YOUR INSTRUCTIONS:
Filter this data down to the lines that hold "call", and copy them.

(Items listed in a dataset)
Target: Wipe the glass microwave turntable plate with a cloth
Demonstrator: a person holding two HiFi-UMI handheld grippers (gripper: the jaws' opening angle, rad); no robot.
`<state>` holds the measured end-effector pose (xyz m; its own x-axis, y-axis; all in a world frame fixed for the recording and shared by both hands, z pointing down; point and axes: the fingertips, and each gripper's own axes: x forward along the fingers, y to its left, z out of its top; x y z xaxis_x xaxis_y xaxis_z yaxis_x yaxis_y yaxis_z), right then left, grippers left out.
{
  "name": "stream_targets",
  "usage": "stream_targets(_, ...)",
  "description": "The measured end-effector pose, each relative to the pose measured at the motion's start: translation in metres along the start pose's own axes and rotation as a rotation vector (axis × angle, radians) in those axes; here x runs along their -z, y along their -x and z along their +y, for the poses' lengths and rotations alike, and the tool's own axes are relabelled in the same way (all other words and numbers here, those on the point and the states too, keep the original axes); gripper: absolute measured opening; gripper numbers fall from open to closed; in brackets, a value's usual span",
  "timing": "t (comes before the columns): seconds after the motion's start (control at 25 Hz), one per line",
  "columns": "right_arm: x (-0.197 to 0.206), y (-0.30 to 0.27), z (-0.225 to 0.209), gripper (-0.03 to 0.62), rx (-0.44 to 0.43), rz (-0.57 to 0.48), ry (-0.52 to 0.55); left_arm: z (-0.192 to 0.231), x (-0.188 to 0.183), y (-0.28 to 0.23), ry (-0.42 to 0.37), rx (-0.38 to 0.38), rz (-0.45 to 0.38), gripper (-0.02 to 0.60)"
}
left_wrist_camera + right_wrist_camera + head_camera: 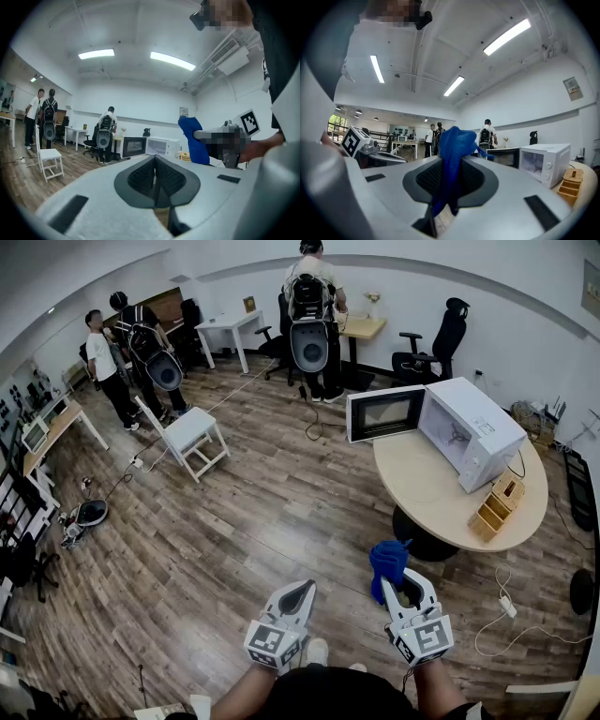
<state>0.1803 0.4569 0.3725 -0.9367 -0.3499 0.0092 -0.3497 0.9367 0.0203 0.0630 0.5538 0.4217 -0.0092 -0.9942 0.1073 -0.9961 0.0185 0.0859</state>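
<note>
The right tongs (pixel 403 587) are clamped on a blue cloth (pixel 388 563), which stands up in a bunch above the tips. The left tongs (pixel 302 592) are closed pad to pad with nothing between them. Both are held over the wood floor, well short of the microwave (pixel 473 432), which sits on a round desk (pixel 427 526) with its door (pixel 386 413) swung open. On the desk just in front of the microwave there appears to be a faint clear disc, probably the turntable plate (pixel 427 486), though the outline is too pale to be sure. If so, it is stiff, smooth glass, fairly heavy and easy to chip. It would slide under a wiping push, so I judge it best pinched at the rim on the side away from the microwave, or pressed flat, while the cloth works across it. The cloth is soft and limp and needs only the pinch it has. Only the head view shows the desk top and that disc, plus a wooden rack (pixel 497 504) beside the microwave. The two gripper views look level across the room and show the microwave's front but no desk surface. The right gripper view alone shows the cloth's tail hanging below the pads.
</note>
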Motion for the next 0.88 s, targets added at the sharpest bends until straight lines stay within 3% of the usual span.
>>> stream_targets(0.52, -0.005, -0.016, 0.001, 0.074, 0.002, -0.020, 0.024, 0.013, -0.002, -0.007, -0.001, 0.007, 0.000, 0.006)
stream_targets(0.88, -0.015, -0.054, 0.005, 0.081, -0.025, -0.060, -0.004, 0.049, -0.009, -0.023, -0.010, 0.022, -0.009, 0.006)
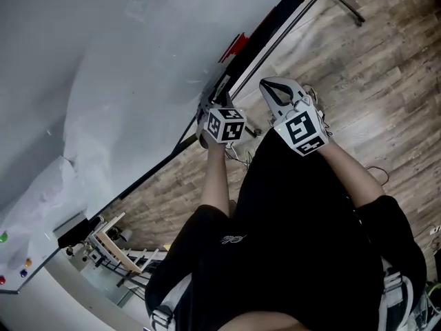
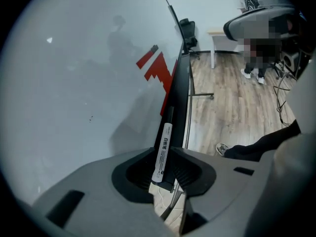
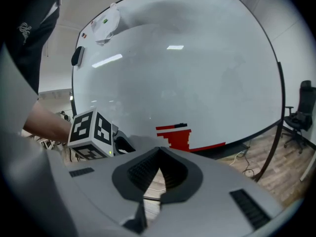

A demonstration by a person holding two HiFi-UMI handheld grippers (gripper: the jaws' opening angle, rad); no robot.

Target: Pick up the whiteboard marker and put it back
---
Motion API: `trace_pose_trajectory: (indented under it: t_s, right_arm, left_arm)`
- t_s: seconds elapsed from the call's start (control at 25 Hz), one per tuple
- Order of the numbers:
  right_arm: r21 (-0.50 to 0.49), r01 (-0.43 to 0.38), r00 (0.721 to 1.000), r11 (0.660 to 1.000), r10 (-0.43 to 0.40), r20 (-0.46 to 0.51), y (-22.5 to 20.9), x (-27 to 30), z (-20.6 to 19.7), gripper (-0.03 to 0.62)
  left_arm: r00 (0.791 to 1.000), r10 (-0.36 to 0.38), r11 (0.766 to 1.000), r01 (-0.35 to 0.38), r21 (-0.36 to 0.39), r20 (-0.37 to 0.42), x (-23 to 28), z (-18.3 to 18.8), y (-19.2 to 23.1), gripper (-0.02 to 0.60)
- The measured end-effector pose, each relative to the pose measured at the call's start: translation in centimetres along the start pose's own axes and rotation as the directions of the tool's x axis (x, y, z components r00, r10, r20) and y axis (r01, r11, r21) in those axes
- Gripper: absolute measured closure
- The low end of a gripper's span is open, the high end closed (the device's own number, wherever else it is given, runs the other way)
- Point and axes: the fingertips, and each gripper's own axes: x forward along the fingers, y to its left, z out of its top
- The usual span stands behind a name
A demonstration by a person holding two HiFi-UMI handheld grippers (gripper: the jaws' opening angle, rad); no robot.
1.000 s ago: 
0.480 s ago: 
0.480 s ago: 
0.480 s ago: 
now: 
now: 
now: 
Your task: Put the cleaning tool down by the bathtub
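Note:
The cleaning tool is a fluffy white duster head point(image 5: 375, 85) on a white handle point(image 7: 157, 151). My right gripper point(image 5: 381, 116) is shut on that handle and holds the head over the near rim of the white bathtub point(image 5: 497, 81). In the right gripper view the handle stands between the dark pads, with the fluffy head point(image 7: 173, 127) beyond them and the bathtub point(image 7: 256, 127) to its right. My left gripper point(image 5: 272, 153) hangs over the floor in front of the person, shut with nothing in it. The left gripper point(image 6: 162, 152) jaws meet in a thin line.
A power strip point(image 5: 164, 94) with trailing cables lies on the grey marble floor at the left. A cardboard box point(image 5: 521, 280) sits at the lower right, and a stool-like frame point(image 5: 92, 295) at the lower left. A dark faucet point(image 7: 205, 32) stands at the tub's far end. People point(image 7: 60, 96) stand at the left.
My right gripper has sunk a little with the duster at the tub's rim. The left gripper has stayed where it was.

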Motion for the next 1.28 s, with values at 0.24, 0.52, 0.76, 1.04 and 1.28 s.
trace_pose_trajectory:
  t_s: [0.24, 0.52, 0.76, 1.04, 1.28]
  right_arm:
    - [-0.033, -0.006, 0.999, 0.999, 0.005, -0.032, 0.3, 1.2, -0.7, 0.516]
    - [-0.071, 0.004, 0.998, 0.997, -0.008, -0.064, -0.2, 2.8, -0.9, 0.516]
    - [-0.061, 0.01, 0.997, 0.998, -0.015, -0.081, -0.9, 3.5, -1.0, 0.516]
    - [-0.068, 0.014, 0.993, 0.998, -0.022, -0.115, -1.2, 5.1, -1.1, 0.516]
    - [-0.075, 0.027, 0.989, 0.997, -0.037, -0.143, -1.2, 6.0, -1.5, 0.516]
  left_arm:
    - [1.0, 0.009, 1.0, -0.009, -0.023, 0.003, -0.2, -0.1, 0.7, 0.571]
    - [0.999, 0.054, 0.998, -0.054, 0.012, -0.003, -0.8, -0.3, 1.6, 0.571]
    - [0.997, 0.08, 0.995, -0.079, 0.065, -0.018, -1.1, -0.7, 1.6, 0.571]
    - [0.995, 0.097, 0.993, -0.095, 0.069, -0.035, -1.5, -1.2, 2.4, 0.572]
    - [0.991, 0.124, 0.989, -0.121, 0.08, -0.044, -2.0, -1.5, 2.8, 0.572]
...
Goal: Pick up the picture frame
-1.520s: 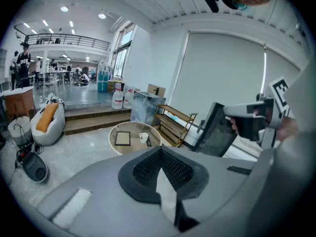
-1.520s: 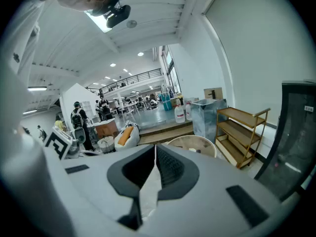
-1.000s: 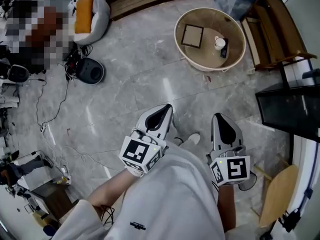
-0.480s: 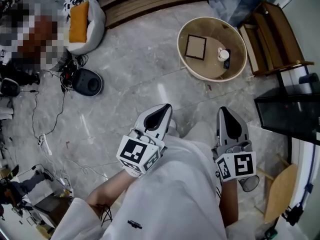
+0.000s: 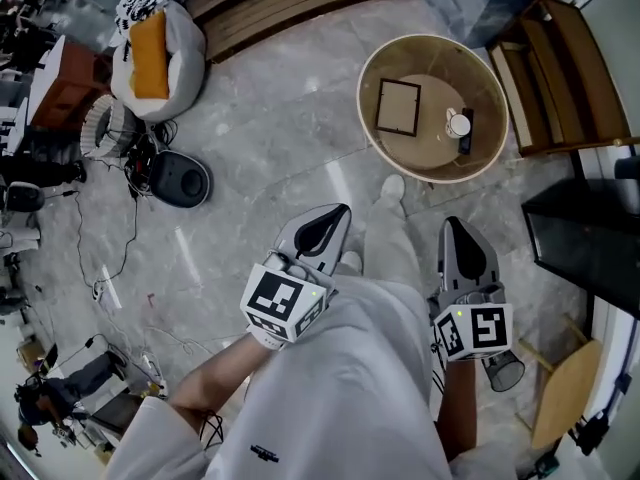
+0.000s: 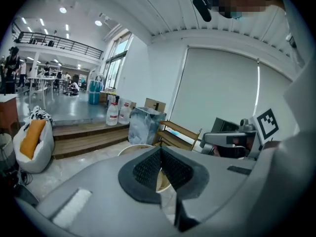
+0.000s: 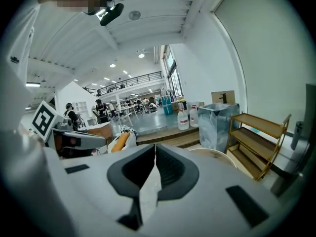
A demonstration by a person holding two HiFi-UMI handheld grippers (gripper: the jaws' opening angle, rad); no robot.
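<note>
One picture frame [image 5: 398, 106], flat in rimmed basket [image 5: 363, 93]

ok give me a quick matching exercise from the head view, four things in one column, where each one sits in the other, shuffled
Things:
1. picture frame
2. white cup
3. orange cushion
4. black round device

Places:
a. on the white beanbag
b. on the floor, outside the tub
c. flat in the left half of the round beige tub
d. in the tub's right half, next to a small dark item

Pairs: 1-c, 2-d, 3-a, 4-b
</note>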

RESULT OF THE TASK:
- t_s: seconds elapsed from the call's start (control at 25 Hz), one per tuple
- The measured end-effector pose, each relative to the pose measured at the call's start: translation in centimetres along the start pose's own axes and rotation as the directions of the tool's x axis (x, y, z components r00, r10, r20) and y axis (r01, r11, r21) in those axes

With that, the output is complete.